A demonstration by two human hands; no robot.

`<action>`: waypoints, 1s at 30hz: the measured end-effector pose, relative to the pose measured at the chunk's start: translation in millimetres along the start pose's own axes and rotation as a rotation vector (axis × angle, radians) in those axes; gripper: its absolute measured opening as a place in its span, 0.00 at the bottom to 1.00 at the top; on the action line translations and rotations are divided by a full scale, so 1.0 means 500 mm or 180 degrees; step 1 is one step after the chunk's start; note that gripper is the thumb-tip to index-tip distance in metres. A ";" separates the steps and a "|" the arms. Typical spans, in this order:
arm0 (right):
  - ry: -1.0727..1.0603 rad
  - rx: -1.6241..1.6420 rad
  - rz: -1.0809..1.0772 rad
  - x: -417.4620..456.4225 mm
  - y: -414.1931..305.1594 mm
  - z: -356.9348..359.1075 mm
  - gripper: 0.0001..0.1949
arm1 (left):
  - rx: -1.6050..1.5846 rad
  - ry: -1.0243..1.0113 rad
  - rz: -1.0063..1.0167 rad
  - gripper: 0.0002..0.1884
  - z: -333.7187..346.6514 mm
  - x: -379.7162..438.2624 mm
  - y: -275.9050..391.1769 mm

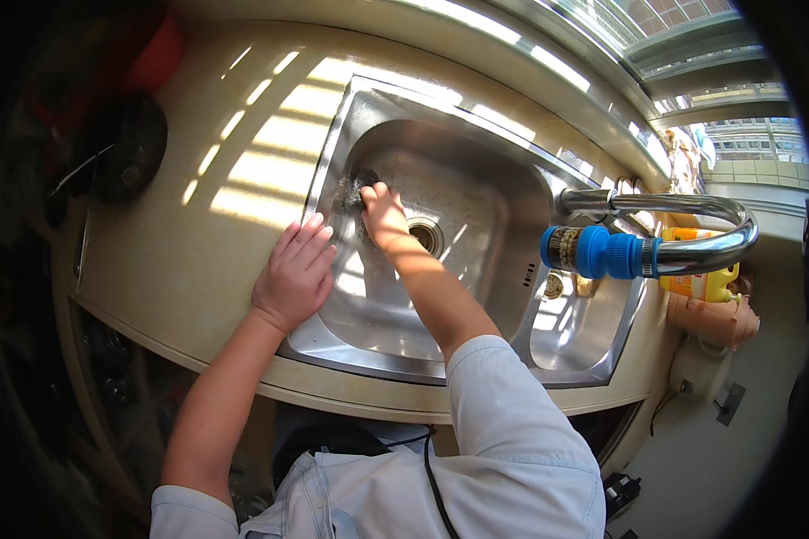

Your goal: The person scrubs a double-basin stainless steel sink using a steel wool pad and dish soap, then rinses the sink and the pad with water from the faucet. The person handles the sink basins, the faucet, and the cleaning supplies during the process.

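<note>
My right hand (384, 214) reaches into the large basin of a stainless steel sink (404, 337). Its fingers grip a dark scouring pad (360, 186), which presses against the basin's left wall; part of the pad is hidden by the fingers. Just beside the hand is the round drain (425, 236). My left hand (295, 275) lies flat, palm down, across the sink's left rim and the countertop edge next to it. Nothing is in it, and its fingers are stretched out.
A chrome faucet (687, 202) with a blue filter (590, 251) hangs over the sink's right side, above a smaller basin (570, 337). A yellow bottle (714, 286) and a pinkish pitcher (708, 320) stand at right. A dark wok (131, 148) sits on the left countertop (175, 269).
</note>
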State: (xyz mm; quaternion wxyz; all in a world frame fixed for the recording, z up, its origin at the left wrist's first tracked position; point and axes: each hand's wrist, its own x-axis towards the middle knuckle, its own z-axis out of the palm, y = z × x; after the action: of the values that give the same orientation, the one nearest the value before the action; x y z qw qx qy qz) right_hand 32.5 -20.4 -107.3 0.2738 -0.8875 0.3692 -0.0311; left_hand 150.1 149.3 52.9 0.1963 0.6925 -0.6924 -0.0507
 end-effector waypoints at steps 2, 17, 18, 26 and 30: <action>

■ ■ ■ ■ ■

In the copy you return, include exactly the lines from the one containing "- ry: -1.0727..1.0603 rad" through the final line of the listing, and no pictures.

  - ry: -1.0727..1.0603 rad
  - rx: -1.6241..1.6420 rad
  - rz: -1.0809..1.0772 rad
  - x: -417.4620..456.4225 mm
  - y: -414.1931..305.1594 mm
  - z: -356.9348..359.1075 mm
  - gripper: 0.0001..0.1949
arm1 (left):
  - rx: -1.6050..1.5846 rad
  - ry: -1.0243..1.0113 rad
  - rz: -1.0063..1.0167 rad
  - gripper: 0.0002..0.1884
  - z: -333.7187..346.6514 mm
  - x: -379.7162..438.2624 mm
  - y: -275.9050..391.1769 mm


Your goal: The person scrubs a double-basin stainless steel sink using a steel wool pad and dish soap, then rinses the sink and the pad with water from the faucet. The person handles the sink basins, the faucet, and the cleaning supplies during the process.

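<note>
My right hand (384, 214) reaches into the large basin of a stainless steel sink (404, 337). Its fingers grip a dark scouring pad (360, 186), which presses against the basin's left wall; part of the pad is hidden by the fingers. Just beside the hand is the round drain (425, 236). My left hand (295, 275) lies flat, palm down, across the sink's left rim and the countertop edge next to it. Nothing is in it, and its fingers are stretched out.
A chrome faucet (687, 202) with a blue filter (590, 251) hangs over the sink's right side, above a smaller basin (570, 337). A yellow bottle (714, 286) and a pinkish pitcher (708, 320) stand at right. A dark wok (131, 148) sits on the left countertop (175, 269).
</note>
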State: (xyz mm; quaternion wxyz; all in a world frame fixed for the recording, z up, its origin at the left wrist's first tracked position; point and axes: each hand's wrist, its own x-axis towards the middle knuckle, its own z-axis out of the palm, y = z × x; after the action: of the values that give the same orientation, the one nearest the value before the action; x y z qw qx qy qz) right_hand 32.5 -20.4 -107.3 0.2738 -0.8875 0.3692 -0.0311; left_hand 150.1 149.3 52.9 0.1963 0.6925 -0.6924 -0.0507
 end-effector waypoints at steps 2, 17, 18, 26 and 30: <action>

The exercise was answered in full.